Task goal.
The whole listing should come back exactly as written, except for the pictures.
== Material provided ==
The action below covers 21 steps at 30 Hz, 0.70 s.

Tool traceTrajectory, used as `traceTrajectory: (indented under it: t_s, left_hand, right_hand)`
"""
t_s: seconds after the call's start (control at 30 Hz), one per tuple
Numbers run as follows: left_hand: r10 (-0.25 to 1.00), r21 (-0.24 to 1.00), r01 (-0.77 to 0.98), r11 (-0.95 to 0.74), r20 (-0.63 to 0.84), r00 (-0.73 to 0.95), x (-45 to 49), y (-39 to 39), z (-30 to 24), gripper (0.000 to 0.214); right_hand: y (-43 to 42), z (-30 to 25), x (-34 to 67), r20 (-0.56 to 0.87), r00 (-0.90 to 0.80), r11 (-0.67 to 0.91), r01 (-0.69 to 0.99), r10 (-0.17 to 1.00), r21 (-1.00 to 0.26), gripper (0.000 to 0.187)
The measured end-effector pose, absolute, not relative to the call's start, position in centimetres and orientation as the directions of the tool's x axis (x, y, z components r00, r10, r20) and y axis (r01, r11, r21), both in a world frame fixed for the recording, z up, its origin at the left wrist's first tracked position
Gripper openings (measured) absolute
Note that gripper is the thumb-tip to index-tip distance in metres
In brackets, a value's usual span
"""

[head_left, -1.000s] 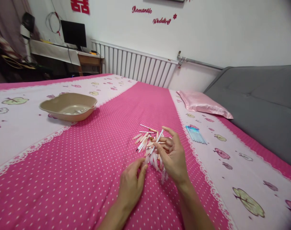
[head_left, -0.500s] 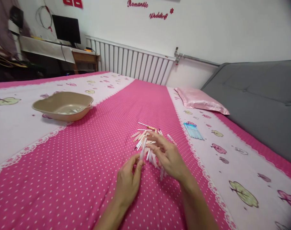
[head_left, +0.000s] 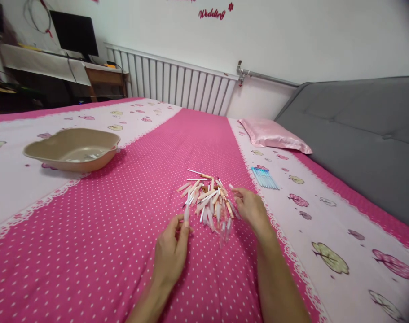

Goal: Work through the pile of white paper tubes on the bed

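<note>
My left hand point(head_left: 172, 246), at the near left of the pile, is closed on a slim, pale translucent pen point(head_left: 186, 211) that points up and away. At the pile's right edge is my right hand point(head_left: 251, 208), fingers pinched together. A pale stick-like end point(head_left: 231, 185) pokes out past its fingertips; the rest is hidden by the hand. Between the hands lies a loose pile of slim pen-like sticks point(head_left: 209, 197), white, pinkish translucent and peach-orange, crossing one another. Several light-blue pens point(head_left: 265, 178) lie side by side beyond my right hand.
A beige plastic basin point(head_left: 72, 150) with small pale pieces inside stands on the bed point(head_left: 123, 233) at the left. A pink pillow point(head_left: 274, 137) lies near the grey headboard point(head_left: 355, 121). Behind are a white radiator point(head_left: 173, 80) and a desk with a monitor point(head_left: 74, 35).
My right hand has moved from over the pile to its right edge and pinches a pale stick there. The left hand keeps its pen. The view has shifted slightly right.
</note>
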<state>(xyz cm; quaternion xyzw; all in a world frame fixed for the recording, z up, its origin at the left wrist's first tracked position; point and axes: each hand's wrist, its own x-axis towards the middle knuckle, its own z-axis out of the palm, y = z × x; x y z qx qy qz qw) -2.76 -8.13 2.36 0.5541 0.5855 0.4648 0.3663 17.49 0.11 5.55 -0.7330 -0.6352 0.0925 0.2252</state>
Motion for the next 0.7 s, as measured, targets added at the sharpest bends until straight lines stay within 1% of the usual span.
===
Reply.
The action below covers 21 steps at 30 Hz, 0.70 s.

Tool traceTrajectory, used as `traceTrajectory: (indented under it: t_s, left_hand, right_hand)`
"""
t_s: seconds after the call's start (control at 30 Hz), one per tuple
Numbers run as follows: left_hand: r10 (-0.25 to 1.00), r21 (-0.24 to 1.00), r01 (-0.77 to 0.98), r11 (-0.95 to 0.74), r20 (-0.63 to 0.84), r00 (-0.73 to 0.95), x (-45 to 49), y (-39 to 39), z (-30 to 24), gripper (0.000 to 0.214); right_hand: y (-43 to 42), z (-30 to 25), x (-34 to 67), r20 (-0.56 to 0.87), r00 (-0.90 to 0.80), r11 (-0.67 to 0.91), r01 (-0.69 to 0.99), r10 (-0.17 to 1.00), r21 (-1.00 to 0.26), gripper (0.000 to 0.187)
The measured end-effector pose, absolute, not relative to the call's start, position in centimetres and orientation as the directions of the tool's x axis (x, y, z components r00, r10, r20) and y axis (r01, r11, r21), both in a world frame fixed for the recording, z up, its origin at the left wrist's first tracked position
Gripper openings (measured) absolute
Note that gripper is the thumb-tip to index-tip distance in metres
In brackets, a value's usual span
"""

[head_left, -1.000s] 
[head_left, -0.500s] 
[head_left, +0.000s] 

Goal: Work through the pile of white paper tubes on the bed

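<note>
My left hand point(head_left: 172, 246), at the near left of the pile, is closed on a slim, pale translucent pen point(head_left: 186, 211) that points up and away. At the pile's right edge is my right hand point(head_left: 251, 208), fingers pinched together. A pale stick-like end point(head_left: 231, 185) pokes out past its fingertips; the rest is hidden by the hand. Between the hands lies a loose pile of slim pen-like sticks point(head_left: 209, 197), white, pinkish translucent and peach-orange, crossing one another. Several light-blue pens point(head_left: 265, 178) lie side by side beyond my right hand.
A beige plastic basin point(head_left: 72, 150) with small pale pieces inside stands on the bed point(head_left: 123, 233) at the left. A pink pillow point(head_left: 274, 137) lies near the grey headboard point(head_left: 355, 121). Behind are a white radiator point(head_left: 173, 80) and a desk with a monitor point(head_left: 74, 35).
My right hand has moved from over the pile to its right edge and pinches a pale stick there. The left hand keeps its pen. The view has shifted slightly right.
</note>
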<state>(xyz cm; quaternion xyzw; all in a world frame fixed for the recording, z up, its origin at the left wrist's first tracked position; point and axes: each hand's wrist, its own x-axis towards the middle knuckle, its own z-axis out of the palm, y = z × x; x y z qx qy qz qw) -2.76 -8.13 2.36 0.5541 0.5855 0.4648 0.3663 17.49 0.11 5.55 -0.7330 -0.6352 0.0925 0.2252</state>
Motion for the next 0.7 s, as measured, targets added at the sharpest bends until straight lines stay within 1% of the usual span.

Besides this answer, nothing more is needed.